Many components of the bill have been asked for by advocates. The system puts too much burden on families who are already marginalized. Some students' disabilities are difficult to identify. Even when some disabilities have been identified, a student may have hidden disabilities that prevent the student from receiving an appropriate education. Failing students impacts their future. The state protects the staff and schools, but not the families and students.
(Opposed) The state should increase supports to schools, but not shorten special education timelines. Federal law specifies timelines in school days and calendar days, so changing to business days will create confusion. Evaluations take time and require input from multiple professionals. Student learning is complicated; educators must complete a full evaluation that addresses all areas of concern before they can determine whether a student is eligible for special education. Time is needed implement and track evidence-based interventions. Instead of rushing the timelines, all schools should be required to implement multi-tiered systems of support, which provides students what they need and when they need it.
Many of the changes in the bill undermine the goal of providing a free appropriate public education. Federal law requires schools to obtain informed consent from families before conducting evaluations of their children. Without a detailed assessment plan, a parent might not understand what will be assessed or a school might miss an area that was an area of concern to the parent. There are cases when additional staff can be present at individualized education program team meetings to take notes as an accommodation to parents.
(Other) Many circumstances where students were delayed in being evaluated or in receiving special education services are unacceptable. However, the timelines in the bill for beginning and completing evaluations are a concern. Many people who provide special education services are leaving the profession. The remaining providers already have workload challenges without shortening the timelines.

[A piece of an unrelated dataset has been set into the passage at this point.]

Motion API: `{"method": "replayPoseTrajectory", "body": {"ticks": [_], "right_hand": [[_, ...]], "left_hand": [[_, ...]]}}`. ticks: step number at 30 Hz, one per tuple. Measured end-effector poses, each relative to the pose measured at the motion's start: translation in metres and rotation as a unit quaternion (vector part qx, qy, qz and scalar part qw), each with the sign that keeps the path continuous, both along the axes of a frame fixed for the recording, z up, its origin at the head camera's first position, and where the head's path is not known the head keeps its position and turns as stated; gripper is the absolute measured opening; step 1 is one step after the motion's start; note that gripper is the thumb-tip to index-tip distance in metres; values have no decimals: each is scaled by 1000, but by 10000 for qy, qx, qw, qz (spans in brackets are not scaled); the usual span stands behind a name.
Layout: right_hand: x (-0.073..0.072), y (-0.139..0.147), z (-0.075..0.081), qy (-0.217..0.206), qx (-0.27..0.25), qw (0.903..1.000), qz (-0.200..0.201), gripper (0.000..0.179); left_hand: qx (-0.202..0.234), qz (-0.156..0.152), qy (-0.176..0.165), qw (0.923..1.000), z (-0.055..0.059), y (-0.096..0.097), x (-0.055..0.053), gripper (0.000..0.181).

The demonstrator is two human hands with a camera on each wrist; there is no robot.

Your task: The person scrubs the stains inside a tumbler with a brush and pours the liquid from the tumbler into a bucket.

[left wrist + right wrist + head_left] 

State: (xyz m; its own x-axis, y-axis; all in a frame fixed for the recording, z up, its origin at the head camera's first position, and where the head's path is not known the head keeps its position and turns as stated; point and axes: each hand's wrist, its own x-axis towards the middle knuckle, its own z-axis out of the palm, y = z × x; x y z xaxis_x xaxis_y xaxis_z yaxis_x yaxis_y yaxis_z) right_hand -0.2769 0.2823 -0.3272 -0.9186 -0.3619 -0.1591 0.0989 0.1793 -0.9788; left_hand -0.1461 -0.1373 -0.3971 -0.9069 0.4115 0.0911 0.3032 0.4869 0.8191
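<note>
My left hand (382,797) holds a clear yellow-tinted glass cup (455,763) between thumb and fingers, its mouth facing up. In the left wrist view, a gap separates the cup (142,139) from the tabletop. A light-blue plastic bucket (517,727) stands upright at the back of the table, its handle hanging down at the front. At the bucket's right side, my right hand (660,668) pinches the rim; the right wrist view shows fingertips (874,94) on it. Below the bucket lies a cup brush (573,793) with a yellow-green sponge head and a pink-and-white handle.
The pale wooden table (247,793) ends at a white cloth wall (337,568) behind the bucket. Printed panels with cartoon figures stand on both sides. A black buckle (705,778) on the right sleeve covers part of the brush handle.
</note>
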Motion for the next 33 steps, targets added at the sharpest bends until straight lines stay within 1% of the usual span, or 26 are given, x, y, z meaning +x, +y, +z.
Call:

The use of the term "business day" is problematic for school districts. It would require school districts to provide evaluations during school holidays, which means that the district would have to contract for the evaluations to be conducted by people who do not know the student. Requiring paraeducators to attend IEP Team meetings will be a significant cost to school districts. The subjective determination of which meeting participants serve the educational needs of students could unequally bar legal representation.
Given the coordination that is required to complete evaluations, shorter timelines will result in poorer collaboration and planning. School districts will be prevented from making data-driven decisions on whether to evaluate students due to the reduced timeline. Once a student has been determined eligible, the student should be given their services as fast as possible. The way the bill is written, the IEP development timeline is shortened.
The language access provisions in the bill are good. However, it conflates limited English proficiency with disabilities. There is concern that school districts will think that only Department of Enterprise Services contracts can be used for translation. Inclusion language should be added so that districts are required to provide timely access where there is no translation available, with instructions for making requests and district fulfillment procedures.